Work task: Each record below is to be restated word for word.
Segment Start: Supplied records
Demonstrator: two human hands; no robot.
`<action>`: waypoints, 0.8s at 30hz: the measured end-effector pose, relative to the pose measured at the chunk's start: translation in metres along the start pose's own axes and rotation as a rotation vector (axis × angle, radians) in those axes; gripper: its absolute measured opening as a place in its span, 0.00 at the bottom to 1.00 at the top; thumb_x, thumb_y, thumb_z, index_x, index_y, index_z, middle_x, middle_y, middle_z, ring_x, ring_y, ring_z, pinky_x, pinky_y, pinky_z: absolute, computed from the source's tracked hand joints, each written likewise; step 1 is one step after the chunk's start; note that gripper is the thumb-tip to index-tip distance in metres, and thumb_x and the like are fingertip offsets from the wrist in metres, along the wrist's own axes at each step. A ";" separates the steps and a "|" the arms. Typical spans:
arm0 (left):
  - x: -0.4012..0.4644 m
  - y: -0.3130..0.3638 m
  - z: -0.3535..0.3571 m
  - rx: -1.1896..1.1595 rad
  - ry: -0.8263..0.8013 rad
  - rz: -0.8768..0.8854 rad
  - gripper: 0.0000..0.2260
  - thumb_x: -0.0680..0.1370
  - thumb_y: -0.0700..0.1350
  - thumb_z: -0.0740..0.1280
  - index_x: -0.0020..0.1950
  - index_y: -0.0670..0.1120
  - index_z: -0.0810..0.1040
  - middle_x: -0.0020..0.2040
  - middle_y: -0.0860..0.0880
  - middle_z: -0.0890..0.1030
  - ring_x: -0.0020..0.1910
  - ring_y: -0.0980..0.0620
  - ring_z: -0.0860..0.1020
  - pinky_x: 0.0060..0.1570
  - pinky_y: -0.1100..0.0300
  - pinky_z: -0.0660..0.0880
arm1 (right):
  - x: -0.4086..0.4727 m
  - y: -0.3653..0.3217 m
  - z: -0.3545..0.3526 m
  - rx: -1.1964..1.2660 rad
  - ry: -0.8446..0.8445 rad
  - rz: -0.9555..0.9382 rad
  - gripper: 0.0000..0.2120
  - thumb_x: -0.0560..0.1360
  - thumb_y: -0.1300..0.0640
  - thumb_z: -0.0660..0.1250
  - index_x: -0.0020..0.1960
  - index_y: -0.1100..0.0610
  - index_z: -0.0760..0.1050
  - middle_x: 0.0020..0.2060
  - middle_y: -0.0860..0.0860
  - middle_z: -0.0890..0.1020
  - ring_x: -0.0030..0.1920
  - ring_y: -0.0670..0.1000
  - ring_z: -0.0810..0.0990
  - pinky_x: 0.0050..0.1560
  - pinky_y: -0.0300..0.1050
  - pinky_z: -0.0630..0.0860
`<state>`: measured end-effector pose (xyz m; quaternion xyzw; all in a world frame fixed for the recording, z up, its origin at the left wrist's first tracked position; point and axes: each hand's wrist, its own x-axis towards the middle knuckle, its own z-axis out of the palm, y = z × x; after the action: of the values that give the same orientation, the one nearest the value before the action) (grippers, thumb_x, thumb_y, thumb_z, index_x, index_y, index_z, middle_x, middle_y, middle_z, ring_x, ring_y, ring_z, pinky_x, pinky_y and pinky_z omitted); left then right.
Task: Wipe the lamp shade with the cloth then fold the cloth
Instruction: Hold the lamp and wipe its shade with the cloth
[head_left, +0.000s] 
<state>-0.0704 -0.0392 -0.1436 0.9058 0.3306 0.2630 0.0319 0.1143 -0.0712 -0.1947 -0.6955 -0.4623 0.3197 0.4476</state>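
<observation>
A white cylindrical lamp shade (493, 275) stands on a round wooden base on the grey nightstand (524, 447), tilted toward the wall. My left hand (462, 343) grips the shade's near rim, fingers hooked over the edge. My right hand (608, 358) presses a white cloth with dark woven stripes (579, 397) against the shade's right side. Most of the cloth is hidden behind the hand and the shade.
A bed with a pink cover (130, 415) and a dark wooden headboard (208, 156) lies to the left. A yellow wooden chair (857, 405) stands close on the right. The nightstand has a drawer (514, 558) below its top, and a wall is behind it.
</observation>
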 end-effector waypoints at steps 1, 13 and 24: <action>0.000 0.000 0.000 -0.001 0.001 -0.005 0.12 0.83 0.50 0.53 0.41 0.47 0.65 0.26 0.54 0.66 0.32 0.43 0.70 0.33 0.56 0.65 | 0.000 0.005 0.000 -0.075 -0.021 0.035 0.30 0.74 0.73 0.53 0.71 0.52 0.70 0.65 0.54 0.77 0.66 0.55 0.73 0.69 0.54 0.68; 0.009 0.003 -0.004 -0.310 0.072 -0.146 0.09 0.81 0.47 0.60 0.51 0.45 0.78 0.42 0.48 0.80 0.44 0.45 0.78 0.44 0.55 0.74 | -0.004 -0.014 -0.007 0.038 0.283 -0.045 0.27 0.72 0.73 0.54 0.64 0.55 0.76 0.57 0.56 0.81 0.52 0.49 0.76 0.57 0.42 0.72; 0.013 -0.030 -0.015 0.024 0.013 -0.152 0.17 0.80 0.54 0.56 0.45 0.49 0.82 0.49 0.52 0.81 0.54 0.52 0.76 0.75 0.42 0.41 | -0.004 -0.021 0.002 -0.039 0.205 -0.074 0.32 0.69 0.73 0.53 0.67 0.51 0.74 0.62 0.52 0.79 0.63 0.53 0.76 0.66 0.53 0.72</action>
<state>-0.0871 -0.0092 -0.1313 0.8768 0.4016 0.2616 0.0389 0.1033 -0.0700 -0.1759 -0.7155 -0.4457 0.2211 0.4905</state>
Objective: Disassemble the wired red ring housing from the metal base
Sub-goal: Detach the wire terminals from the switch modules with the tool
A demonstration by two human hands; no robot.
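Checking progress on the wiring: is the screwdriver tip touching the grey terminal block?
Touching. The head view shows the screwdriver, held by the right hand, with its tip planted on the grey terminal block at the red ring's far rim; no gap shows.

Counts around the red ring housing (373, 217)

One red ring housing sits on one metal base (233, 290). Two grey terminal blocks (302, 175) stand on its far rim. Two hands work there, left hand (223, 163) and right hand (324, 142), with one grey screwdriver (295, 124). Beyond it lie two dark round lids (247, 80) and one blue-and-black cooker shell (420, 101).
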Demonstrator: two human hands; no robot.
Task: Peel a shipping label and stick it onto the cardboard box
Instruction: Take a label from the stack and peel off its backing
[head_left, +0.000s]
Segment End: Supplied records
Output below:
Demonstrator: two human hands; no robot.
`<action>`: waypoints, 0.8s at 30hz: the measured end-effector pose, relative to the pose measured at the chunk's start: translation in metres along the start pose's own axes and rotation as a rotation vector (axis × angle, radians) in those axes; gripper: its absolute measured opening as a place in its span, 0.00 at the bottom to 1.00 at the top; thumb_x, thumb_y, thumb_z, index_x, index_y, index_z, middle_x, middle_y, middle_z, ring_x, ring_y, ring_z, pinky_x, pinky_y, pinky_z: absolute, computed from the source's tracked hand joints, each written likewise; step 1 is one step after the chunk's start; note that gripper is the thumb-tip to index-tip distance in metres, and thumb_x and the like are fingertip offsets from the wrist in metres, along the wrist's own axes at each step. A ";" separates the steps and a "|" the arms. Typical spans:
arm0 (left):
  - x: -0.4012..0.4644 m
  - y: -0.3130..0.3638 m
  - z: -0.3535..0.3571 m
  - rx: -1.1896..1.1595 rad
  - ry: -0.8263..0.8013 rad
  - rz: -0.8768..0.8854 rad
  - gripper: 0.0000..0.2260
  - thumb_x: -0.0680..0.1370
  - thumb_y: -0.0700..0.1350
  - thumb_z: -0.0740..0.1280
  - index_x: -0.0020..0.1950
  - index_y: -0.0670..0.1120
  - index_z: -0.0810..0.1040
  - middle_x: -0.0020..0.2040
  - middle_y: -0.0860..0.0880
  - middle_z: -0.0890..0.1030
  - ring_x: -0.0020..0.1910
  - ring_y: -0.0980..0.0620
  - ring_z: -0.0860..0.1020
  - pinky_x: 0.0060..0.1570
  - pinky_y: -0.1100..0.0300
  - pinky_z: -0.0660..0.0880
arm1 (right):
  - x: -0.4086..0.4727 m
  - y: -0.3653..0.3217 m
  - z: -0.3545..0.3526 m
  - rx: -1.1964..1.2660 rad
  - ry: -0.8446..0.8445 rad
  - rz: -0.9555..0.9382 rad
  - gripper: 0.0000..0.2120
  - thumb_x: -0.0560..0.1360
  - thumb_y: -0.1300..0.0640
  - thumb_z: -0.0660..0.1250
  - index_x: -0.0020..0.1960
  - index_y: -0.1100..0.0610
  - index_z: -0.0760..0.1050
  - middle_x: 0.0020..0.2060
  - middle_y: -0.0860..0.0860
  - middle_z: -0.0890..0.1020
  - ring_x: -0.0030..0.1920
  - ring_y: -0.0670..0.1000
  - ring_z: -0.0810..0.0990
  - pinky_x: 0.0050..0.1560
  - pinky_y: -0.0300..0.1050
  - pinky_z: -0.0630..0.0860
`<state>`: measured end-effector pose (xyz m; quaternion xyzw; all in a world frame fixed for the recording, z up, its origin at the left wrist's first tracked position; point and axes: each hand's wrist, its own x-axis towards the middle knuckle, its own z-axis out of the palm, y = z × x; after the action: of the values that give the same orientation, the one nearest the value before the action) (grippers, thumb_x, thumb_y, thumb_z, index_x, index_y, index_z, middle_x, middle_y, middle_z, ring_x, ring_y, ring_z, pinky_x, pinky_y and pinky_z omitted); left then right.
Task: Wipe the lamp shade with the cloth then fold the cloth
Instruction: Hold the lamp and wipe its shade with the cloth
[head_left, +0.000s] 
<state>-0.0704 -0.0392 -0.1436 0.9058 0.3306 0.2630 0.0319 0.1143 -0.0712 -0.1947 -0.6955 -0.4623 0.3197 0.4476</state>
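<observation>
A white cylindrical lamp shade (493, 275) stands on a round wooden base on the grey nightstand (524, 447), tilted toward the wall. My left hand (462, 343) grips the shade's near rim, fingers hooked over the edge. My right hand (608, 358) presses a white cloth with dark woven stripes (579, 397) against the shade's right side. Most of the cloth is hidden behind the hand and the shade.
A bed with a pink cover (130, 415) and a dark wooden headboard (208, 156) lies to the left. A yellow wooden chair (857, 405) stands close on the right. The nightstand has a drawer (514, 558) below its top, and a wall is behind it.
</observation>
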 end-effector waypoints at steps 1, 13 and 24: <action>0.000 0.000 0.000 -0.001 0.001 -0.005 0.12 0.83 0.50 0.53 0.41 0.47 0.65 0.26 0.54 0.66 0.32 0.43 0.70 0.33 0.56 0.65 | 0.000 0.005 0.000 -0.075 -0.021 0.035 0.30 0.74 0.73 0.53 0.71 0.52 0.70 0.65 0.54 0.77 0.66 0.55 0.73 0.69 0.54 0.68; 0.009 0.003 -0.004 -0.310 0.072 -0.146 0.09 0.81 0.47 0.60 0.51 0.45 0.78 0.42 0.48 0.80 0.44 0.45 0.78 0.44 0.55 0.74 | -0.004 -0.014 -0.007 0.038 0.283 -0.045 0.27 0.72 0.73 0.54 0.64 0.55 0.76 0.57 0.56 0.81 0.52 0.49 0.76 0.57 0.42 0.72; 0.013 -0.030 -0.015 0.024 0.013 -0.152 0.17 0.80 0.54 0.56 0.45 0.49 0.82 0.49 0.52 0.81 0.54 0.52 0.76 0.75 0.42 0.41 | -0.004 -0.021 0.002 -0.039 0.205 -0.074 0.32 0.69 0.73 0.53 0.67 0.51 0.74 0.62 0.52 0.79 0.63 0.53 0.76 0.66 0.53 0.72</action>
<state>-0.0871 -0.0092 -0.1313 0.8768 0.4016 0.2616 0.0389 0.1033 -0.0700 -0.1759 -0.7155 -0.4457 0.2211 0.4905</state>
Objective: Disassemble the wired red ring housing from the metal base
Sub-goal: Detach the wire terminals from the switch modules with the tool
A demonstration by two human hands; no robot.
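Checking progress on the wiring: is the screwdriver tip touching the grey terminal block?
Touching. The head view shows the screwdriver, held by the right hand, with its tip planted on the grey terminal block at the red ring's far rim; no gap shows.

Counts around the red ring housing (373, 217)

One red ring housing sits on one metal base (233, 290). Two grey terminal blocks (302, 175) stand on its far rim. Two hands work there, left hand (223, 163) and right hand (324, 142), with one grey screwdriver (295, 124). Beyond it lie two dark round lids (247, 80) and one blue-and-black cooker shell (420, 101).
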Demonstrator: two human hands; no robot.
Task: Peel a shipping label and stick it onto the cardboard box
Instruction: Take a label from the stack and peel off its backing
[head_left, +0.000s]

The answer requires nothing further.